Se la nostra vita, prigioniera del tempo, può andare verso un'unica direzione, le storie, per nostra fortuna (e forse per nostra salvezza) possono andare ovunque vogliono.
E' dalla nostra memoria, è dal nostro ricordo, è anche dalle nostre paure che nasce l'irrinunciabile desiderio di raccontare e di raccontarci. Ma questo desiderio nasce anche dai luoghi, dalle strade, dalle case, dalle pietre. E i luoghi, le strade, le case, le pietre diventano (o forse sono) gli specchi inevitabili delle nostre anime. E le nostre anime (le nostre vite) sono indissolubilmente legate, nel bene e nel male, a questi luoghi, a queste strade, a queste case, a queste pietre. Noi stessi siamo indissolubilmente legati alle nostre radici, che ci piaccia o no.
Vedi, per formazione sono abituato a cercare spiegazione nei libri, non nei ricordi. Per te il mondo è così giovane che il nonno di tuo nonno potrebbe essere stato il primo uomo. Le tue radici nel passato sono più vive e profonde. Partono dalla memoria e vanno giù verso il basso, attarverso i tuoi piedi fino a penetrare nel fondo di queste campagne.

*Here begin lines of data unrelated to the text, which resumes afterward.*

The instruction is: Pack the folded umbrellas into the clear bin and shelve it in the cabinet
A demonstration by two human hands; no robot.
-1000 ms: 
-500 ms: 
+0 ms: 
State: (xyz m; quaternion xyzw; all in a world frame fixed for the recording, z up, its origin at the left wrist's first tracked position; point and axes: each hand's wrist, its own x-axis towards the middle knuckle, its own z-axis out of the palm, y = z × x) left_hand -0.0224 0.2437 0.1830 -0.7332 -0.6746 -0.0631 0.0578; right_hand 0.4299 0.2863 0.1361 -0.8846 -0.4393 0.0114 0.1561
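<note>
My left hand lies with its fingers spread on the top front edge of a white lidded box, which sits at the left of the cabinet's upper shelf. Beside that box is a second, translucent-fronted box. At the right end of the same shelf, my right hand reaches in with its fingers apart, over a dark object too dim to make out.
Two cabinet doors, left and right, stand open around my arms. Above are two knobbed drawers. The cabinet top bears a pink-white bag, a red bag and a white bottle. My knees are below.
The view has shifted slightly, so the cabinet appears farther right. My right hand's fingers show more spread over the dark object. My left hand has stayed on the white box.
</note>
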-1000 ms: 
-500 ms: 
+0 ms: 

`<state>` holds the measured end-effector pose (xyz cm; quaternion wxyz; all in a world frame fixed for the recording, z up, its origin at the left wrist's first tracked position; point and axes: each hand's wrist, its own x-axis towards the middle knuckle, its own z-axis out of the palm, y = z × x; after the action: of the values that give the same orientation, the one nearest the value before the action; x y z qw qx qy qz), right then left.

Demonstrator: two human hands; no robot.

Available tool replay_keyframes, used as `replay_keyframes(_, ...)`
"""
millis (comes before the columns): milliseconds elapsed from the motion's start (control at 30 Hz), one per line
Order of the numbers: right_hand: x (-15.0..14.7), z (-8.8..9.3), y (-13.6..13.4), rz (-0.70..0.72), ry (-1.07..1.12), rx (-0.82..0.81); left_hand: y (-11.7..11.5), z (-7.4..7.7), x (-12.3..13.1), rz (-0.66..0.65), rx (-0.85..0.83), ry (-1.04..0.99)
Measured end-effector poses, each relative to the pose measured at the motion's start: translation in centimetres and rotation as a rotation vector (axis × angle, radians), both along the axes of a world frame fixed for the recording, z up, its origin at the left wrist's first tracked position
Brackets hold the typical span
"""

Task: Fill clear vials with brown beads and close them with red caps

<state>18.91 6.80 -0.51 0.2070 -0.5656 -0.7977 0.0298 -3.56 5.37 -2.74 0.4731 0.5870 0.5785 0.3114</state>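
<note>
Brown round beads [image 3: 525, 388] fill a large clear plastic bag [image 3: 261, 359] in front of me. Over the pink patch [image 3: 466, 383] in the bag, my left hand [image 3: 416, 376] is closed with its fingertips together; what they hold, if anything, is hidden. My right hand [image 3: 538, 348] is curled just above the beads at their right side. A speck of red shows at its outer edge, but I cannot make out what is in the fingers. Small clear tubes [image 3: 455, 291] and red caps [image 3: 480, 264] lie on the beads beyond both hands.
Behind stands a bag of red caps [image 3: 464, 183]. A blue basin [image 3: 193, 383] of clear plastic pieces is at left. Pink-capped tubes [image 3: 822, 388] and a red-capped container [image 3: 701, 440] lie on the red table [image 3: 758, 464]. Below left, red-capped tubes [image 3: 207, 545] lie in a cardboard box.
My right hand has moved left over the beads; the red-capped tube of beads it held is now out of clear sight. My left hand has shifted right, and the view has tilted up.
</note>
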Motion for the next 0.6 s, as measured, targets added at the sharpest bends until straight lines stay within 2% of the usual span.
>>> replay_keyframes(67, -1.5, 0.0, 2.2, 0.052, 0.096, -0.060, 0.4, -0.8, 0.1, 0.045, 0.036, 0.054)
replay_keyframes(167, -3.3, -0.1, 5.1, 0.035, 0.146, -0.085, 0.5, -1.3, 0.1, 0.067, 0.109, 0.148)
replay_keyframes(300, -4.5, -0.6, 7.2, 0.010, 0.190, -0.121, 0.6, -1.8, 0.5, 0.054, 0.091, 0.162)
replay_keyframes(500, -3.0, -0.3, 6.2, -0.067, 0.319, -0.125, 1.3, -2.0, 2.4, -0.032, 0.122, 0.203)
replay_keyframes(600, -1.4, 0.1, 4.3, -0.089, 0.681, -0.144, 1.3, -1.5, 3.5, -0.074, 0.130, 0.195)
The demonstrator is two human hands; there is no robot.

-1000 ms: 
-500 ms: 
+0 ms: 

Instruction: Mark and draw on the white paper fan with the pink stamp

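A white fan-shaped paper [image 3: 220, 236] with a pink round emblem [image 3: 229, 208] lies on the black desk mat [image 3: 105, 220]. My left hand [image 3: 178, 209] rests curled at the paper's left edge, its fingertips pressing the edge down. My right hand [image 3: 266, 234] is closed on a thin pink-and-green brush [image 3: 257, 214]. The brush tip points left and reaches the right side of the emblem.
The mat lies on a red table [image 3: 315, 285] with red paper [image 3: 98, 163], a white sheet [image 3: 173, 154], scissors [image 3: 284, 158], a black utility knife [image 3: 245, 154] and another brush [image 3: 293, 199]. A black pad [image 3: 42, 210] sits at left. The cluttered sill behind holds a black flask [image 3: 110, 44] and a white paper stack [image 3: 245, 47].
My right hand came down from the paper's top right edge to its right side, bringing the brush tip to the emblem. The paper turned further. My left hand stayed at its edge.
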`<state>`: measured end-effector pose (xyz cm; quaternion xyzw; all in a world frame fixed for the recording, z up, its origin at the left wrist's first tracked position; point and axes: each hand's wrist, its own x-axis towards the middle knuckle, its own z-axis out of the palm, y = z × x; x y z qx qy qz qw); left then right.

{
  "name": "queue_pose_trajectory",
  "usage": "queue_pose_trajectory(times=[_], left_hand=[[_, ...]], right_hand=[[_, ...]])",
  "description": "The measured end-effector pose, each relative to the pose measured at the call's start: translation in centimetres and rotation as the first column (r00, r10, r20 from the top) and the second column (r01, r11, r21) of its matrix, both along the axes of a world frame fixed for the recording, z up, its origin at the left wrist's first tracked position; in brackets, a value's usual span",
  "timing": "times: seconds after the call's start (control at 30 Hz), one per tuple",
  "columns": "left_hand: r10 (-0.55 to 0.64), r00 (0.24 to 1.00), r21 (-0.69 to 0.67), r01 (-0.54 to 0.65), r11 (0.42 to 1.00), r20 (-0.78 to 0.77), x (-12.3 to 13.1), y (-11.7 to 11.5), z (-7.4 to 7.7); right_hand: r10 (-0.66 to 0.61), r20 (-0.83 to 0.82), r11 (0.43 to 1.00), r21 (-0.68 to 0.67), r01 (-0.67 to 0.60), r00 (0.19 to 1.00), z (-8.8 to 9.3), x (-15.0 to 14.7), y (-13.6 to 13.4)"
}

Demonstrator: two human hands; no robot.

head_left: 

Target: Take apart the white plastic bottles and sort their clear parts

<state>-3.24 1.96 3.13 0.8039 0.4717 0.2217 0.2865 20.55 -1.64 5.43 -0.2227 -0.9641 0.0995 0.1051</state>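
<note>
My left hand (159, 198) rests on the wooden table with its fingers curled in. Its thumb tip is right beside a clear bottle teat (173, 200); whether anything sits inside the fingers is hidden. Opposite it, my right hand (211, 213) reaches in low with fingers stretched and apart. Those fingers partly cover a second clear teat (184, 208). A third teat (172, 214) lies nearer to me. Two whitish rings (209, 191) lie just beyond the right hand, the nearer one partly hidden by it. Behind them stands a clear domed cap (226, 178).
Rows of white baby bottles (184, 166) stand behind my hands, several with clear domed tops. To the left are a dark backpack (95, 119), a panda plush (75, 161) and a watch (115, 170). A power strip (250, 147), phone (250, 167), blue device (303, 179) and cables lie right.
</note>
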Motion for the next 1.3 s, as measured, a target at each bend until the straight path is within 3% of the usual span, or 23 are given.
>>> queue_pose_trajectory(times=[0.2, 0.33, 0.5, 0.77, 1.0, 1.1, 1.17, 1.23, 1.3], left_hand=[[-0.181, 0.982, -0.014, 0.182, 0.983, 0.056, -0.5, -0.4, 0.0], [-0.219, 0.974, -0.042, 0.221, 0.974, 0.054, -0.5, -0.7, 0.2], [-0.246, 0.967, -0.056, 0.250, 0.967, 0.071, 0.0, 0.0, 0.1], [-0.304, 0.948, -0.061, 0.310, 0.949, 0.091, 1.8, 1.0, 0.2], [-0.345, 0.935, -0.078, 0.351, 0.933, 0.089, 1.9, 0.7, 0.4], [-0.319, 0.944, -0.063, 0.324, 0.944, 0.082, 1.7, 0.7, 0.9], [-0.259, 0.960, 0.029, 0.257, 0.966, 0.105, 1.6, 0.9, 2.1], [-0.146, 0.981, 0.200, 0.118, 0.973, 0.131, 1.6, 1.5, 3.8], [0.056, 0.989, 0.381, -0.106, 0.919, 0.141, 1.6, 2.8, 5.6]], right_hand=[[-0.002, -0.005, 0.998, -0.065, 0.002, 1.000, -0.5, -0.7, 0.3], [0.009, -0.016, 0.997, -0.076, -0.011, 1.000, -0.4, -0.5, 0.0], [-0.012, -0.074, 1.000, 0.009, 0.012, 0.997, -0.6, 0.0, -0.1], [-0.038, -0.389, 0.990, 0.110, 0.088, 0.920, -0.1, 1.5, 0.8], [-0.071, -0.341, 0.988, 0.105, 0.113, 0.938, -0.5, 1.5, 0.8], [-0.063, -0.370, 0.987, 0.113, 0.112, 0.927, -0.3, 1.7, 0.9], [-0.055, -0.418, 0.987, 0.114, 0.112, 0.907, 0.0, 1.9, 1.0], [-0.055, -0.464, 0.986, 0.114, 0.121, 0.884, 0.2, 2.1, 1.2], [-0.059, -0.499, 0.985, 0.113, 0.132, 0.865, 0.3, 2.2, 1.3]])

E sotto il suolo trovano i laghi sotterranei della memoria collettiva da cui tutte le fontane e le sorgenti attingono.
Massimo Bubola racconta una storia. Massimo Bubola parla a noi e parla di noi. Come una lieve poesia che, proprio per la sua levità, è la più adatta a sollevare i macigni più pesanti del nostro non detto.
Nella mitologia degli aborigeni australiani, il mondo continuerà finché qualcuno racconterà una storia. Quando le storie finiranno, finirà anche il mondo.
Sono sicuro che questo, Massimo Bubola lo sa.
Un libro.
Rapsodia delle terre basse, di Massimo Bubola (Gallucci).